The Lagos Chamber of Commerce and Industry (LCCI) has called attention to escalating risks in Nigeria’s fuel market, warning that sustained increases in global crude prices and domestic refining costs are pushing petrol prices to critical levels.
The chamber, in a statement signed by Director General Chinyere Almona, said the combination of $112-per-barrel crude and rising depot prices at the Dangote Refinery reflects deeper structural imbalances within the downstream sector.
According to the chamber, the refinery’s gantry price has now climbed to around N1,245 per litre following its fourth upward revision, setting the stage for pump prices to approach N1,500 per litre in the near term. This trajectory, LCCI noted, is already transmitting inflationary shocks across transportation, food supply chains, and industrial production, reinforcing cost-push pressures in an economy still grappling with fragile recovery dynamics.
At the core of the crisis lies what the chamber describes as a persistent structural supply deficit. Nigeria’s daily petrol consumption, estimated at between 50 million and 53 million litres, continues to exceed effective domestic refining capacity. This imbalance has concentrated supply risks and heightened price sensitivity to both global oil movements and exchange rate volatility.
“The current fuel affordability challenge is fundamentally a supply problem,” the chamber stated, emphasising that without a significant expansion in domestic refining output, price instability will remain entrenched.
Rather than reverting to price controls or blanket subsidies, LCCI is advocating a more market-oriented stabilisation framework. It called for targeted, time-bound interventions aimed at cushioning the most vulnerable sectors of the economy, particularly transportation, agriculture, and small and medium-sized enterprises (SMEs), which are disproportionately affected by rising energy costs.
Such measures, the chamber argued, would help mitigate inflationary spillovers without distorting the deregulated pricing regime that Nigeria has sought to entrench in recent years.
A critical component of this strategy is exchange rate stability. LCCI underscored the strong pass-through effect of foreign exchange fluctuations on fuel pricing, noting that improved FX liquidity and coordinated monetary policy are essential to moderating domestic energy costs.
“Stabilising the naira is central to addressing fuel price volatility,” the statement noted, adding that policy clarity and consistency are equally important to sustaining investor confidence in Nigeria’s evolving energy market framework.

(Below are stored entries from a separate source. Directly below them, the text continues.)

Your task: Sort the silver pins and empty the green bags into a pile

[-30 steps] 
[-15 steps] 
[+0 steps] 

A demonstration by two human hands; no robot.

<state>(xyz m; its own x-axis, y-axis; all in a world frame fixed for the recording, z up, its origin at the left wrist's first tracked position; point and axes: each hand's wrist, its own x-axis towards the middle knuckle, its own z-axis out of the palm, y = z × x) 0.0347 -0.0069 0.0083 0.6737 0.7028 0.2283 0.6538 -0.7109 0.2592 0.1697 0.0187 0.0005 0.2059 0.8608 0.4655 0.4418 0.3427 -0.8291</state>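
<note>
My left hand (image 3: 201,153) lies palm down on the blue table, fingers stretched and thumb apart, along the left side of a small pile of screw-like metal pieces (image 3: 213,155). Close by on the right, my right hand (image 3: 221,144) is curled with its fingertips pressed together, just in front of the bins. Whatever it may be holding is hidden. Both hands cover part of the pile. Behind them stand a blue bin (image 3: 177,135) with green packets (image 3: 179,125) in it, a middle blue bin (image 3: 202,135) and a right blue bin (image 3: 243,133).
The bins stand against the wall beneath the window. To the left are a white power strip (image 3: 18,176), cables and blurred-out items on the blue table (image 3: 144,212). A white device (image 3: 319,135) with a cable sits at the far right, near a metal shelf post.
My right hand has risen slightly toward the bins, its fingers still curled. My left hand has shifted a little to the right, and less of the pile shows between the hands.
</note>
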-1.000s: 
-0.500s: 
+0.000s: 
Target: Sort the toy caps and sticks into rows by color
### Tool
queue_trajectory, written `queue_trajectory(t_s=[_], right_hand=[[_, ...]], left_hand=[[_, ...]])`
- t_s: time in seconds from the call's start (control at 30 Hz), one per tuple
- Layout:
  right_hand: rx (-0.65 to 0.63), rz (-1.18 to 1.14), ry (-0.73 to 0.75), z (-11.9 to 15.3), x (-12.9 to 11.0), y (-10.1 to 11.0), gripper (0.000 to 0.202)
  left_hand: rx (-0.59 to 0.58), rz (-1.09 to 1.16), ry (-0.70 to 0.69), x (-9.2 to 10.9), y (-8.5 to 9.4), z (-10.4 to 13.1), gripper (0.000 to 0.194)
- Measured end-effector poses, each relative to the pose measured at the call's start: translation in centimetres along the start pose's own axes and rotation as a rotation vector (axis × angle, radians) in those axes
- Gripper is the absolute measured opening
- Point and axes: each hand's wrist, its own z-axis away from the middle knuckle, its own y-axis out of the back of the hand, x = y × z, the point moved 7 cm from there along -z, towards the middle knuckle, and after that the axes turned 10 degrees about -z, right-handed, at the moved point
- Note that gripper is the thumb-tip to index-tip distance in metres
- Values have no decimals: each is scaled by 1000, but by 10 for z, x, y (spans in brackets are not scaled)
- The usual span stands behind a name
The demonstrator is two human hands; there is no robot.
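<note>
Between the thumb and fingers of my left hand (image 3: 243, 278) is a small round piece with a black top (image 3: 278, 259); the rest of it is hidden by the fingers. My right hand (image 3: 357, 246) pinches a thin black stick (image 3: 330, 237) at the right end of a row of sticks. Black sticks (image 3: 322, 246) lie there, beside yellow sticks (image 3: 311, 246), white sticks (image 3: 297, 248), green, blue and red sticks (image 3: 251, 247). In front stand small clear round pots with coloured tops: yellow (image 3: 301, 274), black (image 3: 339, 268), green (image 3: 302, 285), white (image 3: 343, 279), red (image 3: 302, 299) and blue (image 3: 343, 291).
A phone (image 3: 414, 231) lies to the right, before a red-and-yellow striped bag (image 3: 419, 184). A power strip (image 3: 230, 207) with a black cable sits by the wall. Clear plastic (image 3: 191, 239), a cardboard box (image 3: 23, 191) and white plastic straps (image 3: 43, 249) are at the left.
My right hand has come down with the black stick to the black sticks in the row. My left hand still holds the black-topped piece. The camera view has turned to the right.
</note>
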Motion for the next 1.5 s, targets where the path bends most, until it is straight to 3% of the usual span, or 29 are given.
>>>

Despite the apparent fiscal upside associated with higher crude oil prices, LCCI cautioned that Nigeria is not fully positioned to benefit from the rally due to production constraints and systemic inefficiencies. Instead, the dominant macroeconomic impact remains adverse, with rising energy costs eroding business margins, weakening industrial competitiveness, and diminishing household purchasing power.
Energy, a key input across virtually all sectors, has become a major transmission channel for inflation, amplifying cost pressures throughout the economy. For manufacturers and logistics operators, higher fuel costs translate directly into increased operating expenses, which are often passed on to consumers in the form of higher prices.
To address the underlying supply imbalance, the chamber called for urgent enforcement of domestic crude supply obligations under the Petroleum Industry Act. Specifically, it urged the federal government and the Nigerian National Petroleum Company Limited (NNPC Ltd) to ensure the consistent allocation of more than 300,000 barrels per day of crude oil to local refineries, particularly the Dangote facility.
LCCI also advocated the implementation of a transparent and scalable “naira-for-crude” framework, which would allow domestic refiners to procure crude oil in local currency. Such a mechanism, it argued, could significantly reduce foreign exchange exposure, lower production costs, and enhance price stability in the downstream market.
Beyond crude supply, regulatory clarity remains a key concern. The chamber called on the Nigerian Midstream and Downstream Petroleum Regulatory Authority (NMDPRA) to establish a rules-based pricing framework that reflects verifiable cost fundamentals while preventing potential abuse of market dominance.
At the same time, it emphasised the need to accelerate the operationalisation of other licensed and modular refineries to reduce concentration risk within the sector. Increased competition, LCCI noted, would play a critical role in driving efficiency, improving supply resilience, and moderating prices over the medium to long term.
In the interim, the chamber acknowledged that strategic fuel imports may still be required as a buffer to stabilise supply and prevent extreme price volatility. However, it stressed that such measures should remain temporary, with long-term focus firmly anchored on domestic capacity expansion.
The current oil price shock, LCCI concluded, represents a decisive stress test for Nigeria’s energy and economic architecture. It argued that sustainable price moderation cannot be achieved through administrative interventions alone, but through comprehensive structural reforms that expand supply, foster competition, and enhance transparency across the value chain.
Looking beyond immediate challenges, the chamber also urged policymakers to adopt a forward-looking strategy that positions Nigeria as a competitive supplier of oil and gas to global markets. With ongoing geopolitical disruptions in traditional supply hubs, particularly in the Gulf region, new opportunities are emerging for alternative producers.